"Fainéanter dans un monde neuf est la plus absorbante des occupations", Nicolas Bouvier
"Les Balkans, c'est un peu comme les Antilles, quand on y a mis les pieds, on ne veut plus jamais repartir" Pierre Bénazet
3 mars 2003,
Les faubourgs de la ville sont perchés sur les collines dans une vraie campagne avec poules sur la route, bœufs et chevaux tractant les charrettes et meules de foin élevées à la main. Surplombant le quartier serbe, une église orthodoxe veille sur un vieux cimetière. Les fresques, abîmées, sont si fines qu’elles rappellent Giotto. Les flammes des bougies vacillent dans le froid. Une grande paix se dégage de ce lieu. Une baka (grand-mère) en est la gardienne bienveillante et porte avec respect, une clé centenaire, baguette de fée gigantesque. Plus loin, à quelques kilomètres, perdu dans la montagne, un vieux monastère vient d’être rénové par l’Unesco. Sept moines, jeunes pour la plupart, en assurent la garde. Dans un mauvais anglais, ils nous demandent d’où nous venons et nous proposent du café. La nature est belle à en couper le souffle. C’est la fonte des neiges et les versants se déclinent en blanc ou en ocre selon leur exposition. En bas, la rivière, Rachka se faufile dans la vallée. Ses rives sont défigurées par des tonnes de déchets en plastique, carcasse de voitures, etc. Un cauchemar d’écologiste. Des décharges sauvages parsèment la campagne et la propreté des rues de la ville n’est pas une priorité.

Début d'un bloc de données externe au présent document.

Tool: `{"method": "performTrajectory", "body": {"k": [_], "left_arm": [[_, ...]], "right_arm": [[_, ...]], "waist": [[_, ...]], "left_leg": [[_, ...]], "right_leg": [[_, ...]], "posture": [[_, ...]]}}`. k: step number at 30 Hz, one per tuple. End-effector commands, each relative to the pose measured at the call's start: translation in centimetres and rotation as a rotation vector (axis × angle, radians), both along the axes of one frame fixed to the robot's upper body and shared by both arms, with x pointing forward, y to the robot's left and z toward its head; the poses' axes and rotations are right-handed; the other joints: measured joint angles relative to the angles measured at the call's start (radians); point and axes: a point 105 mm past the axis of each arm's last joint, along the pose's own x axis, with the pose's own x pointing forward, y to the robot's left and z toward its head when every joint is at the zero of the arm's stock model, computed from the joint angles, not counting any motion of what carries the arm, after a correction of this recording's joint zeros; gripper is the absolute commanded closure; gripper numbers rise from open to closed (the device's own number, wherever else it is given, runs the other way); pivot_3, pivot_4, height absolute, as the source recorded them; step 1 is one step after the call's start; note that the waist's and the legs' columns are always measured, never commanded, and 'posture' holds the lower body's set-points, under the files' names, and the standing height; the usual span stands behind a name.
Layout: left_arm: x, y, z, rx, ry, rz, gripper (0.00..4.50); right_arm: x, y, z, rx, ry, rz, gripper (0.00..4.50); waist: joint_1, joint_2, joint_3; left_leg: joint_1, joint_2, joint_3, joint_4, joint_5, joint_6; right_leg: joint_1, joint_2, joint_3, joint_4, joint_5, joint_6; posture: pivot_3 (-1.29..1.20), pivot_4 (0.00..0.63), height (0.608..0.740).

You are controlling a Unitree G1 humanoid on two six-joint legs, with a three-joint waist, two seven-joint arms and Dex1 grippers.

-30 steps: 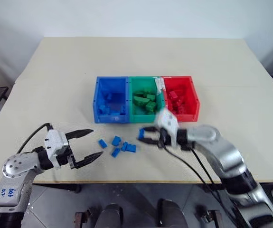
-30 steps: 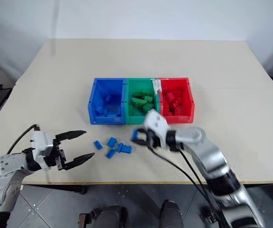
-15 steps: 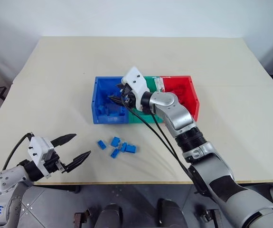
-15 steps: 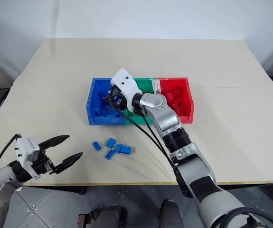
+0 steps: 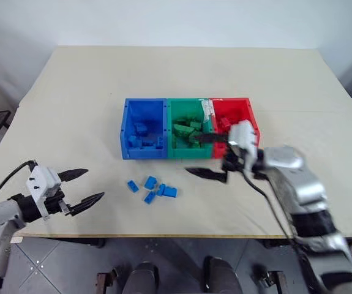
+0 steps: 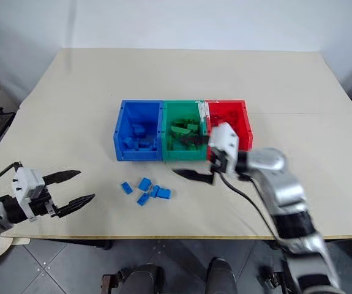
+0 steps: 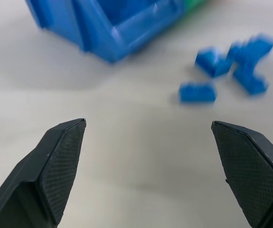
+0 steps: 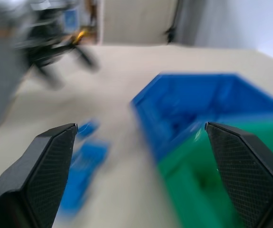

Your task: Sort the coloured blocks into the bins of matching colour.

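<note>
Left eye view: right gripper (image 5: 206, 156) spread wide and empty, now back in front of the green bin (image 5: 188, 130), away from the blue bin (image 5: 144, 128) it reached into half a second ago while pinching a brick. Reads as one more brick delivered. Left gripper (image 5: 82, 185) also spread, drifted out toward the table's near left edge. Five blue bricks (image 5: 152, 189) lying loose in front of the blue bin, well apart from both grippers, yet to be sorted.

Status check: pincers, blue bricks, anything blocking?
Both pincers open, empty: left pincer, right pincer. Five small blue plastic studded bricks loose on table in front of blue plastic bin. Nothing in the way.
</note>
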Motion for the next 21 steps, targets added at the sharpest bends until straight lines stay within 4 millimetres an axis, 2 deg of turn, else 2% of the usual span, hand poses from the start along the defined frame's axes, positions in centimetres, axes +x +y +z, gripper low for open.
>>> {"method": "performTrajectory", "body": {"k": [1,3,7,8,10,12,17,21], "left_arm": [[-0.3,-0.8,-0.4,0.136,-0.005,-0.146,0.00],[-0.1,-1.7,-0.3,0.133,0.009,-0.182,0.00],[-0.2,-5.3,-0.1,0.117,0.052,-0.312,0.00],[-0.4,-6.9,-0.1,0.112,0.066,-0.377,0.00],[-0.1,-11.3,0.5,0.095,0.042,-0.501,0.00],[0.6,-13.6,0.7,0.103,0.037,-0.532,0.00],[2.7,-16.8,0.3,0.262,0.079,-0.555,0.00],[3.9,-17.9,0.0,0.385,0.105,-0.551,0.00]], "right_arm": [[-1.5,-2.1,-0.1,-0.017,-0.093,-0.047,0.01],[-1.9,-3.6,-0.7,-0.020,-0.091,-0.116,0.01],[-2.8,-5.8,-1.4,-0.027,-0.070,-0.194,0.01],[-3.2,-6.3,-1.7,-0.028,-0.040,-0.204,0.01],[-4.1,-7.3,-2.5,-0.035,0.020,-0.237,0.01],[-4.8,-7.5,-3.1,-0.056,0.049,-0.244,0.01],[-5.3,-7.6,-3.5,-0.059,0.060,-0.287,0.01],[-5.5,-7.7,-3.8,-0.047,0.064,-0.309,0.01]], "waist": [[-0.004,0.000,0.000],[-0.001,0.000,0.000],[0.003,0.000,0.000],[0.004,0.000,0.000],[0.022,0.001,0.000],[0.035,0.000,0.000],[0.040,0.000,0.000],[0.045,0.000,0.000]], "left_leg": [[0.001,0.001,0.001,0.000,0.000,0.000],[0.002,0.001,0.002,-0.001,0.000,0.000],[0.001,0.001,0.003,0.000,0.000,0.000],[0.001,0.001,0.003,0.001,0.000,0.000],[0.001,0.001,0.002,0.002,0.000,0.000],[0.000,0.001,0.002,0.004,0.000,0.000],[0.001,0.001,0.003,0.004,0.000,0.000],[0.000,0.000,0.003,0.004,0.000,0.000]], "right_leg": [[0.000,0.000,0.000,0.000,0.000,0.000],[0.000,0.000,0.000,0.001,0.000,0.000],[0.000,0.000,0.000,0.001,0.000,0.000],[0.000,-0.001,0.000,0.001,0.000,0.000],[0.000,-0.001,0.000,0.001,0.000,-0.001],[0.001,-0.001,0.000,0.001,0.000,-0.001],[0.001,0.000,0.001,0.002,0.000,-0.001],[0.001,0.000,0.001,0.001,0.000,-0.001]], "posture": [[0.00,0.150,0.740],[0.00,0.150,0.740],[0.00,0.150,0.740],[0.00,0.150,0.740],[0.00,0.150,0.740],[0.00,0.150,0.740],[0.00,0.150,0.740],[0.00,0.150,0.740]]}}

Cinq heures. Le chant des muezzins remplit l’air du soir. Nous sommes à 80% en terre musulmane. Des musulmans européens qui revendiquent l’appellation de Bochniaques. Ils co-existent avec les Serbes orthodoxes mais ne vivent pas ensemble. Les Bochniaques contrôlent le commerce et vivent mieux qu’un Serbe moyen. Les prix sont plus élevés qu’à Belgrade sans que pourtant, ne perce ce sentiment de gêne matérielle, omniprésent dans la capitale. Les quartiers serbes sont parmi les plus pauvres de la ville, le bidonville étant, bien sûr, réservé aux tsiganes. Les Serbes tiennent leur revanche grâce aux policiers à 60% serbe. Le moindre poteau ou arbuste dissimule un flic en embuscade qui vous arrête pour le motif que votre tête ne lui revient pas. Pour preuve, en trois jours à Novi Pazar, nous nous sommes fait arrêter cinq fois. « Francuska ambassada » : Ah, la déception dans le regard du flic qui brillait à la perspective de nous racketter de quelques euros.
Située dans le faubourg serbe, notre maison appartient à un hadj aux longues moustaches (musulman qui a fait un pèlerinage à la Mecque accomplissant ainsi l’une des 5 obligations de sa foi). C’est une maison de deux niveaux à flanc de colline à 4km du centre ville, avec vue sur la montagne. Le hic, c’est que le hadj n’a plus de dinars pour finir sa maison : la dalle de béton est nue et il n’y a ni chauffage, ni évier, ni baignoire, ni téléphone. Il en demande 200 euros par mois. Un rapide conciliabule avec Isko à faire les calculs : équiper la maison plus le loyer, nous reviendra à 350 euros par mois sur 10 mois. C’est inespéré pour Novi Pazar où les prix ont grimpé en flèche depuis la guerre du Kossovo qui a amené un flux de réfugiés. Les filles ont déjà les mains pleines de terre à jouer dans le jardin. Nous serons éloigné de la ville où la surveillance du voisinage aurait été pesante, nous sommes à proximité des sentiers à champignons et il y a de la place pour les amis
De retour à Belgrade, le printemps avait profité de notre excursion pour faire ses premiers pas. Une foule inhabituelle déambulait dans la rue piétonne sur nos fenêtres et preuve indiscutable de la fin de l’hiver, les Belgradois paressaient à la terrasse des cafés. Mieux encore, les vendeurs de bonnets et de gants ont disparu pour faire place au stand de crème glacée. Signe moins contestable que les hirondelles.